Deleting large amounts of data from MongoDB

justynnuff

I have the following code that currently works. It goes through and finds every file that's newer than a specified date and that matches a regex, then deletes it, as well as the chunks that are pointing to it.

conn = new Mongo("<url>");
db = conn.getDB("<project>");

res = db.fs.files.find({"uploadDate" : { $gte : new ISODate("2017-04-04")}}, {filename : /.*(png)/});
while (res.hasNext()) {
    var tmp = res.next();
    db.getCollection('fs.chunks').remove({"files_id" : tmp._id});
    db.fs.files.remove({ "_id" : tmp._id});
}

It's extremely slow, and most of the time, the client I'm running it from just times out.

Also, I know that I'm deleting files from the filesystem, and not from the normal collections. It's a long story, but the code above does exactly what I want it to do.

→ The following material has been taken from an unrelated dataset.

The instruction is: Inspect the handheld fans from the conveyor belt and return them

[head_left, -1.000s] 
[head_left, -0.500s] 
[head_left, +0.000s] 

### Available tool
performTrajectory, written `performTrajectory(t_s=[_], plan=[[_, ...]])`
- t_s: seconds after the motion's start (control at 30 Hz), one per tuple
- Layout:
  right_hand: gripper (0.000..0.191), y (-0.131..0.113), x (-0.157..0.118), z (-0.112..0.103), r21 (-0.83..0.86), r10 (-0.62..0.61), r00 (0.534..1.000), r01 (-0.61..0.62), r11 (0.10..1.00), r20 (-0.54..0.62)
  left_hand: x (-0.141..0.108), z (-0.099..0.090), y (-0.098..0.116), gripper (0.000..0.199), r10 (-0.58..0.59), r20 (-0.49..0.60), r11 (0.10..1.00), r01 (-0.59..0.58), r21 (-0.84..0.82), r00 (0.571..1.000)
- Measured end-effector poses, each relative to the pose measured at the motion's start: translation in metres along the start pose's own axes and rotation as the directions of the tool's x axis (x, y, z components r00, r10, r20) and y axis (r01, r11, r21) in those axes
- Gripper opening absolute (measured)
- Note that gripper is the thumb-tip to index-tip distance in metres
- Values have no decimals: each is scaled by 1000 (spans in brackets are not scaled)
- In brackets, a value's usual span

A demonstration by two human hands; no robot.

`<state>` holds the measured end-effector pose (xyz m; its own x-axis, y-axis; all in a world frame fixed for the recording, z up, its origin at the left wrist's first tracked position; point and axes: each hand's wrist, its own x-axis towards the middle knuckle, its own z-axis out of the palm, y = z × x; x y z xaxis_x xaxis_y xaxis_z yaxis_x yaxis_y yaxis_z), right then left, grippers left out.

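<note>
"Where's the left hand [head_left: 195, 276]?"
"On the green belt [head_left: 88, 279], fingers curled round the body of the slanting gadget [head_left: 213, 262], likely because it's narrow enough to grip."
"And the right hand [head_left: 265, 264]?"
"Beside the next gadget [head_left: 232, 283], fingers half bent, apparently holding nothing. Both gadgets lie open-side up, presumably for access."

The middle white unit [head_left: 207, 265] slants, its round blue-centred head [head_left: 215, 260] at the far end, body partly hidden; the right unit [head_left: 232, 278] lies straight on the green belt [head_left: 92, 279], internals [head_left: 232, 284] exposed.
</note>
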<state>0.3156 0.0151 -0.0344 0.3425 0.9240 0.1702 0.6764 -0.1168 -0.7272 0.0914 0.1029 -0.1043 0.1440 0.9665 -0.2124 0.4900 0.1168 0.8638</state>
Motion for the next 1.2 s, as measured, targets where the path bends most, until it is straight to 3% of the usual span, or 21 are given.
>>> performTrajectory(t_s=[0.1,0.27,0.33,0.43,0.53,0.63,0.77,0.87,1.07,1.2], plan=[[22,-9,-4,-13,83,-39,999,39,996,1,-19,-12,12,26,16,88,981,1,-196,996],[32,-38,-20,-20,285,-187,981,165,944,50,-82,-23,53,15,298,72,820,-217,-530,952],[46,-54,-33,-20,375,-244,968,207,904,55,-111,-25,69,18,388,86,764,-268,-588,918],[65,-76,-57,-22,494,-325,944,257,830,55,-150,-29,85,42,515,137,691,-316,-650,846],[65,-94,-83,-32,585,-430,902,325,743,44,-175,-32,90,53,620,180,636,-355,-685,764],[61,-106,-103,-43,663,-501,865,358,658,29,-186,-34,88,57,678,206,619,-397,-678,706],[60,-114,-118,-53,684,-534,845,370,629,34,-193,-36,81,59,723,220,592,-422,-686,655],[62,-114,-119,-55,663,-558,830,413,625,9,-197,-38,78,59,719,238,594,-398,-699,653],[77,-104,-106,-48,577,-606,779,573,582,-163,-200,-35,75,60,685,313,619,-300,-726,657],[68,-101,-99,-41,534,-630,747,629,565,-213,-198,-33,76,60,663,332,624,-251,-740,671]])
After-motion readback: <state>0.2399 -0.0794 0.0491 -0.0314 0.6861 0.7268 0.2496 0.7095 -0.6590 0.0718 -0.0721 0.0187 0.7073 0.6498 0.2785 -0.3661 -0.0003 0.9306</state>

How can I get this to run faster? It was pointed out to me earlier that I'm running this code on a client, but it's possible to run it on the server side? Before I was trying to use the Javascript driver, this is probably why. I assume using the Mongo shell executes everythin on the server.

Any help would be appreciated. So close but so far...

Stennie

I know that I'm deleting files from the filesystem, and not from the normal collections

GridFS is a specification for storing binary data in MongoDB, so you are actually deleting documents from MongoDB collections rather than files from the filesystem.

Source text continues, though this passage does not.